"Without a doubt!" answered Nicholl.
"Then, my worthy companion, I would answer that we have observed the lunar continent at a distance of 500 yards at most, and that nothing seemed to us to move on the moon's surface. The presence of any kind of life would have been betrayed by its attendant marks, such as divers buildings, and even by ruins. And what have we seen? Everywhere and always the geological works of nature, never the work of man. If, then, there exist representatives of the animal kingdom on the moon, they must have fled to those unfathomable cavities which the eye cannot reach; which I cannot admit, for they must have left traces of their passage on those plains which the atmosphere must cover, however slightly raised it may be. These traces are nowhere visible. There remains but one hypothesis, that of a living race to which motion, which is life, is foreign."
"One might as well say, living creatures which do not live," replied Michel.
"Just so," said Barbicane, "which for us has no meaning."
"Then we may form our opinion?" said Michel.
"Yes," replied Nicholl.
"Very well," continued Michel Ardan, "the Scientific Commission assembled in the projectile of the Gun Club, after having founded their argument on facts recently observed, decide unanimously upon the question of the habitability of the moon—'No! the moon is not habitable.'"

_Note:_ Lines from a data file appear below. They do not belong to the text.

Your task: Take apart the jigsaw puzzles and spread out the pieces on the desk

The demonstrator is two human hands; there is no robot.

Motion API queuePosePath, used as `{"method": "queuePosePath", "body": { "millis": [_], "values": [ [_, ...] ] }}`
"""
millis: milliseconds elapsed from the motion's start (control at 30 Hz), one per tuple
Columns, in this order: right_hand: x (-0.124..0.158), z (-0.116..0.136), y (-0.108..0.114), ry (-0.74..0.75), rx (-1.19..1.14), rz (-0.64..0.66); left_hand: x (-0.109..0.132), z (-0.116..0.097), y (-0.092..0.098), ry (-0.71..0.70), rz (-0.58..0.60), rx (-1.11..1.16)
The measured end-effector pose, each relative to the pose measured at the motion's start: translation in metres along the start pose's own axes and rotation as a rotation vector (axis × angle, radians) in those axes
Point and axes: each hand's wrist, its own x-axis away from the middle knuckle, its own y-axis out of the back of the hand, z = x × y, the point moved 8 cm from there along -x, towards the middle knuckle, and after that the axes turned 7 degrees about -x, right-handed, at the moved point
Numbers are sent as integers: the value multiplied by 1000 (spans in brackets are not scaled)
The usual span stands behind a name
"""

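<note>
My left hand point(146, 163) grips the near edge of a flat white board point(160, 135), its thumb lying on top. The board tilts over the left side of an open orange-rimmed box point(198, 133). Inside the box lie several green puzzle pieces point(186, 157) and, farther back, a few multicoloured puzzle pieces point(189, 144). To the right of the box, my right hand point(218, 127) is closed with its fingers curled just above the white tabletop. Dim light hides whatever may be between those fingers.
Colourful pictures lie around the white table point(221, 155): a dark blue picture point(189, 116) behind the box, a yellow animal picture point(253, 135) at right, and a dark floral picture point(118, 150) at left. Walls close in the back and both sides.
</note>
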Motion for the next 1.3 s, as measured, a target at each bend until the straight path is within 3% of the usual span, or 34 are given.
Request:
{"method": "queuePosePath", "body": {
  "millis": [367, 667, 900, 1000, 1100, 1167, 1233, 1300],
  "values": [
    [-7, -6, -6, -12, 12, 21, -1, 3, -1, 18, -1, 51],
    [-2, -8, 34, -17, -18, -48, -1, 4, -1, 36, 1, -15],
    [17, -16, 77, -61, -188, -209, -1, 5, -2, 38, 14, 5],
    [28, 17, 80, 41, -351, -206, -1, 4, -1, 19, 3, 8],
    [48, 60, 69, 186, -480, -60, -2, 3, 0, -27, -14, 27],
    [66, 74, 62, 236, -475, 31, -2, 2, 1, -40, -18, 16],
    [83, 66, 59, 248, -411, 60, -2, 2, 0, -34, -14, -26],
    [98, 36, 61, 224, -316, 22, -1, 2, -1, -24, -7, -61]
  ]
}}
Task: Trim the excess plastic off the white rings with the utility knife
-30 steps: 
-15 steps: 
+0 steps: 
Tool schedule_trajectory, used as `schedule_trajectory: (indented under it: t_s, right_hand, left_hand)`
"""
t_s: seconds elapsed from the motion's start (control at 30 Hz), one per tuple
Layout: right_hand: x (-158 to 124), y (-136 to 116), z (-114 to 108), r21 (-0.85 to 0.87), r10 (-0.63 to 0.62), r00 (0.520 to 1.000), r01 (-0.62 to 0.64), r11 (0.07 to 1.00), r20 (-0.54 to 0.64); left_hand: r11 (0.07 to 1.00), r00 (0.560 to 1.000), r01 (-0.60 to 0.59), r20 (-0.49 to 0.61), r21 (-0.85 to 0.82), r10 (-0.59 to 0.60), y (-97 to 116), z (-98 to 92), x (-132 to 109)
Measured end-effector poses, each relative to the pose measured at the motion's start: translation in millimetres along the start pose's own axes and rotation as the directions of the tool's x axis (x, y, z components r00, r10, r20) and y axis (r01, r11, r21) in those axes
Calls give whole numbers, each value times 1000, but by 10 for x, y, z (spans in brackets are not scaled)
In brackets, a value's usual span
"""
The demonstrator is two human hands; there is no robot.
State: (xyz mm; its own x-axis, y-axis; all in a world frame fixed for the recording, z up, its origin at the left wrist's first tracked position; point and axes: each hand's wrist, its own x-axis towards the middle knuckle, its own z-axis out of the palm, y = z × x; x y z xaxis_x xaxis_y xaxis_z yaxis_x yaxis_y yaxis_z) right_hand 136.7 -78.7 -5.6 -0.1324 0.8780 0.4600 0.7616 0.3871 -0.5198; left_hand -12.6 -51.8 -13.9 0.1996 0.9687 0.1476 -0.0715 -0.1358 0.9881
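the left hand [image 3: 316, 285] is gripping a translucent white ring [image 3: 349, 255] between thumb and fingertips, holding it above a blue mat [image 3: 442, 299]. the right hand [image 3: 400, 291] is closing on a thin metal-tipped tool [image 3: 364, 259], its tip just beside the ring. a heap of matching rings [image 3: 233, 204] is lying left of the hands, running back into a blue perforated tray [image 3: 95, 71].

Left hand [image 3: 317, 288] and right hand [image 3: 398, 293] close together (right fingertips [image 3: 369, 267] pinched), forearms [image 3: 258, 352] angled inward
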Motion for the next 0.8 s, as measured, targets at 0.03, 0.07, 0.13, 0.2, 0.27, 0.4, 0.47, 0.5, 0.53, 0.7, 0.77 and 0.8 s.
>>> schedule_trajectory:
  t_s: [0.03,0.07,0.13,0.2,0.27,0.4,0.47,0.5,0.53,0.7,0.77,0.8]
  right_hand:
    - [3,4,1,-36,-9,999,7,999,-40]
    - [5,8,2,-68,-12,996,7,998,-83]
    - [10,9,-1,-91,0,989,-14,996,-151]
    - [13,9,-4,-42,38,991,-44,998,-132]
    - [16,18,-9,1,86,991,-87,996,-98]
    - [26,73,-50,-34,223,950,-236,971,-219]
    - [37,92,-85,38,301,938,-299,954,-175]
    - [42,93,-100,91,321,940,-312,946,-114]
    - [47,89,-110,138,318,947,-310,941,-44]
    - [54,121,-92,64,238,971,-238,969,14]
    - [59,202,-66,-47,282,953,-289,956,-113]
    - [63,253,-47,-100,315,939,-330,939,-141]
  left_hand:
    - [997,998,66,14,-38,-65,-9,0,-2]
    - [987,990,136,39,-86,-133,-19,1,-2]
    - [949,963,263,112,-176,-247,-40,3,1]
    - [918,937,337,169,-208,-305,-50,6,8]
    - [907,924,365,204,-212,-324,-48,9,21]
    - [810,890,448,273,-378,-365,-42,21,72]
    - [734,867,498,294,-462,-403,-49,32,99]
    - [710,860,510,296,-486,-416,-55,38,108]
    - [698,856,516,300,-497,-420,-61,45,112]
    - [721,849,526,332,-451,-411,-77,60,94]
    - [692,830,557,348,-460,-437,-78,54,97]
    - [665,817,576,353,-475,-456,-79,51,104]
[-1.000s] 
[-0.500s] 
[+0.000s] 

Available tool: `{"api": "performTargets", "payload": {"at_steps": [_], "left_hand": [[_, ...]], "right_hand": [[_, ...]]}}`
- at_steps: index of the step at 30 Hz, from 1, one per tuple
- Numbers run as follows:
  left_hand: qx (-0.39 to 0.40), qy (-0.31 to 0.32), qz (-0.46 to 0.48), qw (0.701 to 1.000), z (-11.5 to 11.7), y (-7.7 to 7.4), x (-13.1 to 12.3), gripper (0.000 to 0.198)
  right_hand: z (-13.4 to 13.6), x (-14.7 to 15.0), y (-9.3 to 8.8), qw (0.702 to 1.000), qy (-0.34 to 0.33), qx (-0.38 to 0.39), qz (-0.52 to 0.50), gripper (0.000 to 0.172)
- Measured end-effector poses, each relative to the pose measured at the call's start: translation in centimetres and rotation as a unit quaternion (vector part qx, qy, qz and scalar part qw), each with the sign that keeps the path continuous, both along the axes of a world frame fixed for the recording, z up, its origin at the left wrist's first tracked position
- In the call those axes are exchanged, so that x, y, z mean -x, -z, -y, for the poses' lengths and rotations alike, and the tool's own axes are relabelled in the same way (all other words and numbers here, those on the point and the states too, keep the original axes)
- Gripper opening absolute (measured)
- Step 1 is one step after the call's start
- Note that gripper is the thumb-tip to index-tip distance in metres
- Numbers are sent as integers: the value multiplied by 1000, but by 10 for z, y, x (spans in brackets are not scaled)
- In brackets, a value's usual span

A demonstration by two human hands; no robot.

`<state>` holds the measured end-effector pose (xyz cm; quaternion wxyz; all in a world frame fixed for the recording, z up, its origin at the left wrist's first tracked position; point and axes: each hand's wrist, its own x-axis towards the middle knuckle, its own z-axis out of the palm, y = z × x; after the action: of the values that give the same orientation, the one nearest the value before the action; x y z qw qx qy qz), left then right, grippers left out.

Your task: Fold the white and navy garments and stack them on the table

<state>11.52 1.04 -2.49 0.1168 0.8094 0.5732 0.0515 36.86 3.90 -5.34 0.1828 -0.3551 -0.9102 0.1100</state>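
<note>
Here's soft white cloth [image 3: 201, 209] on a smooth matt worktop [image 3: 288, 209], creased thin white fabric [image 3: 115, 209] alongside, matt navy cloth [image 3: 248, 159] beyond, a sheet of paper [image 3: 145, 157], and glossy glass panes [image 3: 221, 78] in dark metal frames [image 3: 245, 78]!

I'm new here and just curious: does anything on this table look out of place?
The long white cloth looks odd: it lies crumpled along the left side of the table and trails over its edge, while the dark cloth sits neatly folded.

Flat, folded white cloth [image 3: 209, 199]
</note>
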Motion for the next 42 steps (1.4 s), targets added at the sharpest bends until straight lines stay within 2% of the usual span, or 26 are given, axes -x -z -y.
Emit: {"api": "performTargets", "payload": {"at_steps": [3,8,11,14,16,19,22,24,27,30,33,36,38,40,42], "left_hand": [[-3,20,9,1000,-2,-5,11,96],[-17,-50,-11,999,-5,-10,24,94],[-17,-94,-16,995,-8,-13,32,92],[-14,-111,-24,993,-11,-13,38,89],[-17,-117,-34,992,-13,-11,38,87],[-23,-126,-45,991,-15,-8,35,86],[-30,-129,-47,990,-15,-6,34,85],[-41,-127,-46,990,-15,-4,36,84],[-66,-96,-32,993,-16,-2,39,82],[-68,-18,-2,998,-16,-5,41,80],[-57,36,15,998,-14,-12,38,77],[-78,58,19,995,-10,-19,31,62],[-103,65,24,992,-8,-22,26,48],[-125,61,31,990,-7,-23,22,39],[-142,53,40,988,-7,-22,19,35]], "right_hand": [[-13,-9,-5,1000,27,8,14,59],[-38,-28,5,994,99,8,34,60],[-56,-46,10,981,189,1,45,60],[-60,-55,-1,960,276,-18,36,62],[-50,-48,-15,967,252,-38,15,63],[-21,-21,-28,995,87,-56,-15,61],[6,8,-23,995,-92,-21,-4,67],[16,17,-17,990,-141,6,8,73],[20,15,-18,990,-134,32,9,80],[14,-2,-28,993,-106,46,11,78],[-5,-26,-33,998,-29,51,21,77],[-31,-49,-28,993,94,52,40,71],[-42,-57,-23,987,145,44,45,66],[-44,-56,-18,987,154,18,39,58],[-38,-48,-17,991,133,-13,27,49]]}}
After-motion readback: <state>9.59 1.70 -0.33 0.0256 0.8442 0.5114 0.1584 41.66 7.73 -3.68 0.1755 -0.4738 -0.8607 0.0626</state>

This decision was consigned by President Barbicane to his notebook, where the process of the sitting of the 6th of December may be seen.
"Now," said Nicholl, "let us attack the second question, an indispensable complement of the first. I ask the honourable Commission, if the moon is not habitable, has she ever been inhabited, Citizen Barbicane?"
"My friends," replied Barbicane, "I did not undertake this journey in order to form an opinion on the past habitability of our satellite; but I will add that our personal observations only confirm me in this opinion. I believe, indeed I affirm, that the moon has been inhabited by a human race organized like our own; that she has produced animals anatomically formed like the terrestrial animals; but I add that these races, human or animal, have had their day, and are now for ever extinct!"